NO MORE BEATING ONESELF UP, SAID POPE CLEMENT VI
[Saints Peter Chrysologus, Romuald and Peter Damian by Giuseppe Milani © 2016 José Luiz Bernardes Ribeiro / [CC BY-SA 4.0] Wikimedia]
On this day, 20 October 1349, Pope Clement VI condemned self-flagellation. The practice had become notorious and heretical.
Here and there from the fifth century onward, an occasional Christian left a record of self-punishment as a means of penance, or as a method of evoking tears for past sins. In the eleventh century, Cardinal Peter Damian gave self-discipline a boost by strongly advocating whipping oneself. In his opinion, to voluntarily inflict penance upon oneself was laudable. He used to whip himself naked because it was more painful and helped him keep his lusts in check. He was not alone in self-flagellation, but was its most famous advocate.
Although notable church leaders in Damian’s day and afterward frowned on self-whipping, their voices carried little weight during a thirteenth-century famine that devastated Europe. Around 1260, a movement of public flagellation appeared in Perugia and spread across Italy and Europe. Stripped to the waist, bands of men publicly whipped themselves and each other, hoping to atone for sins and placate God’s wrath. (Women also participated in private settings.)
The movement was not without benefit. A monk of Padua described the astonishing outbreak of flagellation in Perugia, and noted the revival-like aspects that followed in its wake:
Those who were at enmity with one another, became again friends. Usurers and robbers hastened to restore their ill-gotten riches to their right owners. Others, who were contaminated with different crimes, confessed them with humility, and renounced their vanities. Jails were opened; prisoners were delivered; and banished persons permitted to return to their native habitations. So many and so great works of sanctity and Christian charity, in short, were then performed by both men and women, that it seemed as if a universal apprehension [of coming judgment] had seized mankind.
The movement died down and seemed to have run its course until a severe outbreak of plague caused its revival in 1349. The new flagellants were more alarming to church authorities than the earlier had been, because their claims deviated further from church doctrine. Germanic flagellants claimed to have a letter brought by an angel to St. Peter’s Church in Jerusalem promising Christ’s forgiveness to all who would set themselves apart for thirty-four days of exile, flagellation, and singing. They insisted that their blood mingled with the blood of Christ for atonement and that their penance was preserving the whole world from perishing.
Flagellation replaced confession to priests and was considered more meritorious than martyrdom, for, unlike martyrdom, it was voluntary. Some flagellants taught that water baptism was useless—every true Christian must be baptized in his or her own blood. Some claimed that flagellation could atone for all past and future sins, and that it supplied the lack of any other good works. Many were puffed up by the cruelties they inflicted on themselves.

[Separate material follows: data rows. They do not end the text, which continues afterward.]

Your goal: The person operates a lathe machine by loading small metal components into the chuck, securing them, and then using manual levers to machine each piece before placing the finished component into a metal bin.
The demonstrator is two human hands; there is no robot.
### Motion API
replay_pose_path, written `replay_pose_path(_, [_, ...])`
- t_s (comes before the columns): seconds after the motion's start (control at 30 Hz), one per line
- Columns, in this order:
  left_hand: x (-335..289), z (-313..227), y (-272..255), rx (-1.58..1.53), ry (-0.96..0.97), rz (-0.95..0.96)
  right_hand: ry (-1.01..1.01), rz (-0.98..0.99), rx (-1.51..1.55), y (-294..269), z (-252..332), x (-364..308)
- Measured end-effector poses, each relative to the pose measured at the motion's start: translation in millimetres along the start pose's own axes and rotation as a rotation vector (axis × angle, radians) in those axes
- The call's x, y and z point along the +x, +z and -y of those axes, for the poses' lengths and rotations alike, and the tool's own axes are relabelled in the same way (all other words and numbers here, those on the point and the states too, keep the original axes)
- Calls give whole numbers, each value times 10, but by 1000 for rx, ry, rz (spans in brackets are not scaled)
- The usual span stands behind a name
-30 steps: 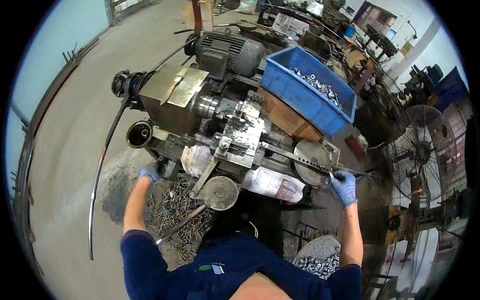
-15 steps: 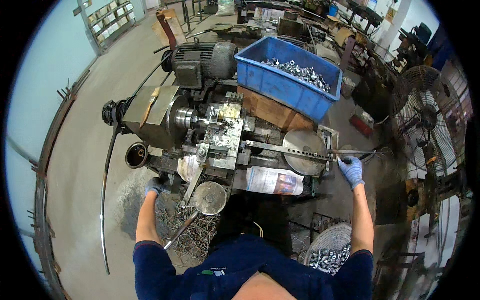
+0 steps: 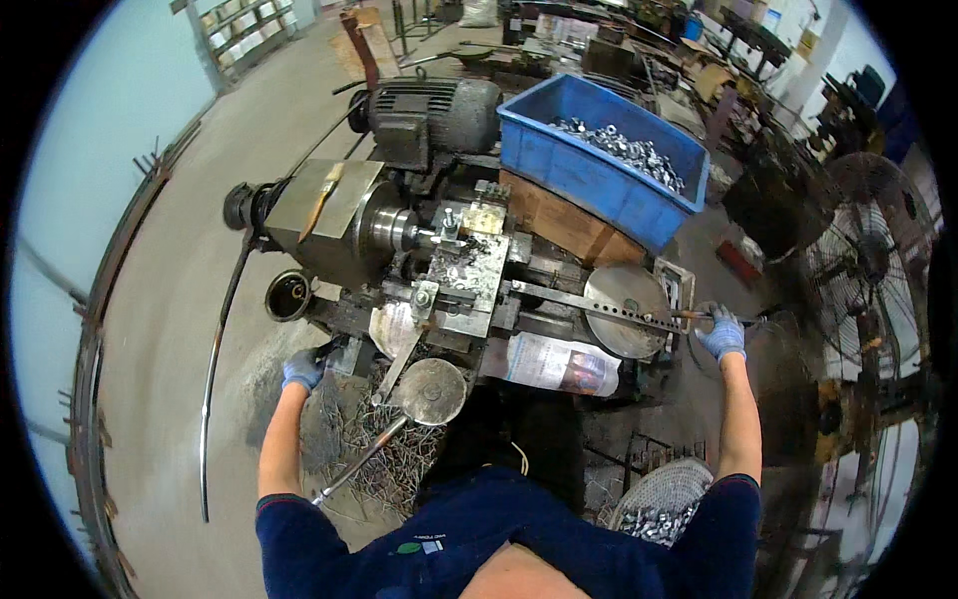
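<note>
My right hand (image 3: 723, 337), in a blue-grey glove, is closed around a thin metal rod (image 3: 691, 314) at the right end of the lathe-like machine. A flat bar with a row of holes (image 3: 599, 305) runs left from there across a round metal disc (image 3: 611, 334). At the machine's lower left, my gloved left hand (image 3: 302, 370) is closed against a dark part whose shape is hidden. Between my hands lie the metal carriage (image 3: 467, 275), the shiny chuck (image 3: 395, 230) and a lever with a round plate (image 3: 433, 391).
A blue bin (image 3: 589, 165) of small metal parts stands behind the machine on a wooden board (image 3: 569, 222). A brush (image 3: 321, 200) lies on the headstock. Folded newspaper (image 3: 561, 365) rests at the front. Metal shavings (image 3: 374, 449) and a pale basket (image 3: 674, 484) of parts sit low. A large fan (image 3: 863, 260) stands right.
The whole view has shifted, so the machine sits farther right. My right hand has moved up and outward onto the rod. My left hand stays by the same dark part.
</note>
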State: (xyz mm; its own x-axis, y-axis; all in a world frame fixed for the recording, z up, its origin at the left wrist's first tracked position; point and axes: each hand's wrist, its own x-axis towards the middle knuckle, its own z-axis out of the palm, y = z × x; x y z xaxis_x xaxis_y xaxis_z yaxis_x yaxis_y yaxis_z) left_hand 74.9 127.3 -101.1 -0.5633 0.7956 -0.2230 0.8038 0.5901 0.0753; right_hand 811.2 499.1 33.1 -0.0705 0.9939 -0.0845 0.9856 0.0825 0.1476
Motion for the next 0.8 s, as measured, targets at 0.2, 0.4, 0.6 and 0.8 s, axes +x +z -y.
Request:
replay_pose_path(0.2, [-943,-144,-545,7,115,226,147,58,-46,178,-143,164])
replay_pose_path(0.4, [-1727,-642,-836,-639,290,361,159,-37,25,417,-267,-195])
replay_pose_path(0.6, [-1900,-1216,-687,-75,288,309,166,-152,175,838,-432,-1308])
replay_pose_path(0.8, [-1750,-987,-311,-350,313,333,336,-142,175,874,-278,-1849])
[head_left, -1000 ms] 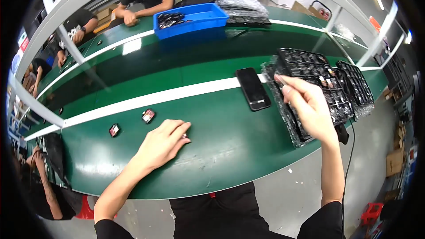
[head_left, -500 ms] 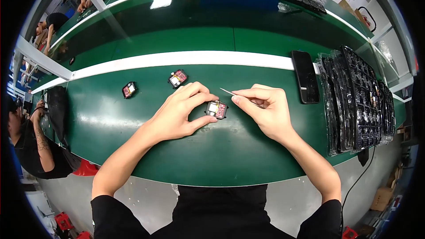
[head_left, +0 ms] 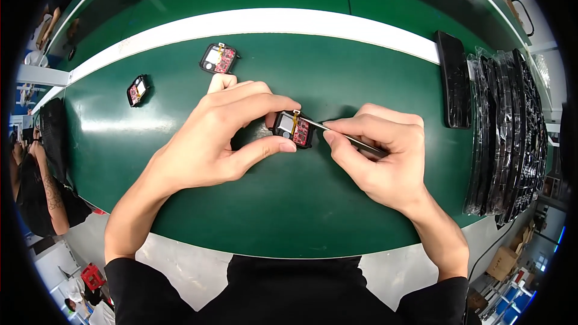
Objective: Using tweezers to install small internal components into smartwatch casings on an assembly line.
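A small black-framed electronic module with a red circuit board, a silver square part and a yellow flex strip lies at the middle of the green bench. My left hand grips it by its edges, with the thumb at the near edge and the fingers at the far edge. In my right hand are slim metal tweezers, pinched between thumb and fingers. Their tip meets the top of the module, close to the yellow strip; whether it grasps anything is too small to tell.
Two similar modules, one just beyond my left hand and another farther left, lie on the bench. A black phone rests at the right, beside upright black plastic trays. A white rail runs behind. A co-worker sits at left.
The tweezers' tip has come down from above the bench onto the module. My left hand still grips the module. The whole view has shifted closer to the bench.
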Motion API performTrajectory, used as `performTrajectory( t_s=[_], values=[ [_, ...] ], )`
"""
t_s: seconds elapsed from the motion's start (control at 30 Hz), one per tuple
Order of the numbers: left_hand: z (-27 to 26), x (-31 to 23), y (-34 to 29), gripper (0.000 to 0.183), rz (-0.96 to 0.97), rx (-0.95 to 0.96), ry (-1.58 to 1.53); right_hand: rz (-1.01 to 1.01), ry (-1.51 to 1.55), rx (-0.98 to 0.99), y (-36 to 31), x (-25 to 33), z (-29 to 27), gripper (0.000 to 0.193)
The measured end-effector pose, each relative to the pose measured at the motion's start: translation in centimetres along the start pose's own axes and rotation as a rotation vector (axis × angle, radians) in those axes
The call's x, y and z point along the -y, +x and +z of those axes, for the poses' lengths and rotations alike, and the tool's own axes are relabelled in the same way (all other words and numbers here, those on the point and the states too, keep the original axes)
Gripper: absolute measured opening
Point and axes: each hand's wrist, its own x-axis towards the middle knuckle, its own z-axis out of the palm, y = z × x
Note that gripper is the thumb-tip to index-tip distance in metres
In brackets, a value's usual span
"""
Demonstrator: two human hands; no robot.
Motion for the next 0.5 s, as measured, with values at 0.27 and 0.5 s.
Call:
performTrajectory(
  t_s=[0.27,0.5],
  values=[
    [0.39,0.22,0.04,0.053,-0.006,-0.014,-0.021,-0.054,-0.026,-0.038,-0.10,-0.60,0.62,0.014],
    [0.20,0.08,0.11,0.051,0.012,-0.020,0.002,-0.034,-0.009,-0.037,-0.06,-0.41,0.58,0.014]
  ],
)
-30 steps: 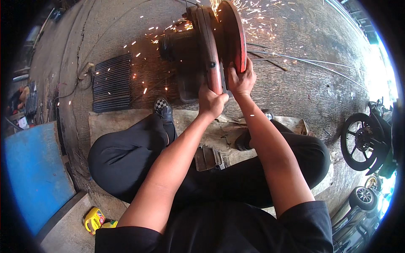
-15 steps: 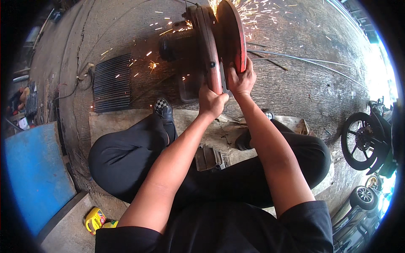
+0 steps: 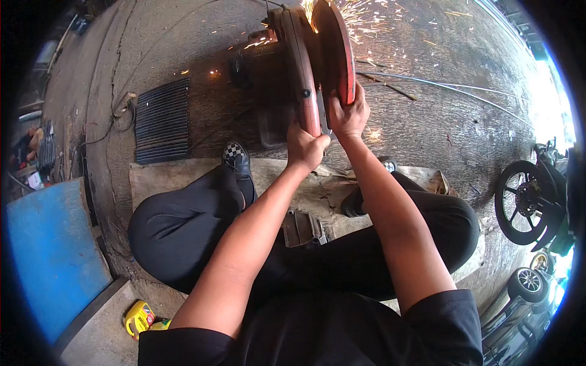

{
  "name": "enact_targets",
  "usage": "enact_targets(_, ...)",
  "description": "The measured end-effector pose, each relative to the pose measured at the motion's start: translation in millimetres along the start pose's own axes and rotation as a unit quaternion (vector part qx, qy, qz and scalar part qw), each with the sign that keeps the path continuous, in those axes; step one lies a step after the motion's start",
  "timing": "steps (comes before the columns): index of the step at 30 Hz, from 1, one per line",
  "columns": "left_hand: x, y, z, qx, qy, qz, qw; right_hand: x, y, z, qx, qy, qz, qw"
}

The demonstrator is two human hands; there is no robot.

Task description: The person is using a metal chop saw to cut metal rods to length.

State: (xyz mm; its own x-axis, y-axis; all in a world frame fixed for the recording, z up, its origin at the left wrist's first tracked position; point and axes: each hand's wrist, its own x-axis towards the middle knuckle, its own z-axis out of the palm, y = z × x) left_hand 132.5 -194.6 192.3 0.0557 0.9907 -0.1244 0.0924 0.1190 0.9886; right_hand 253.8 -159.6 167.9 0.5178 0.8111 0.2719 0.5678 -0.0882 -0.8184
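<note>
My left hand [image 3: 306, 148] is closed around the reddish handle [image 3: 310, 116] of a cut-off saw. My right hand [image 3: 350, 116] pinches the lower end of the saw's red blade guard [image 3: 348, 73], thumb on one side and fingers on the other. A thin grey metal strip [image 3: 323, 113] shows between the two hands. Bright sparks [image 3: 357, 21] fly from the far end of the saw, where the contact point is hidden behind the guard. The saw's dark base [image 3: 273, 125] rests on the ground beyond my feet.
Black ridged bars [image 3: 162, 121] lie left of the saw. Long thin rods [image 3: 439, 85] stretch to the right. A metal bracket-like part [image 3: 300, 229] sits between my legs. Yellow bottle [image 3: 139, 318] and blue panel [image 3: 52, 244] are at left; a motorcycle wheel [image 3: 520, 203] stands at right.
Both hands keep their grip and hardly move. Sparks on the left side have thinned, and a small glowing burst now shows right of my right wrist.
</note>
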Motion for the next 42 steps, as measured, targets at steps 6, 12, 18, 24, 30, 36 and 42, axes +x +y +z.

In light of such heterodox doctrines, the University of Paris appealed to Pope Clement for a ruling. After careful inquiry, he sent letters to all the bishops under his authority, condemning the flagellant movement and prohibiting its processions.
Despite the pope’s pronouncement and despite the subsequent involvement of the Inquisition, which burned two large groups of flagellants in the fifteenth-century, public exhibitions of self-beating continued. Jesuits encouraged flagellant processions during the seventeenth and eighteenth centuries, and the practice persisted in modified and non-heretical forms for centuries, especially in Latin America and the Philippines. A well-known flagellant group was the Hermanos Penitentes (Penitential Brothers) in colonial Spanish America.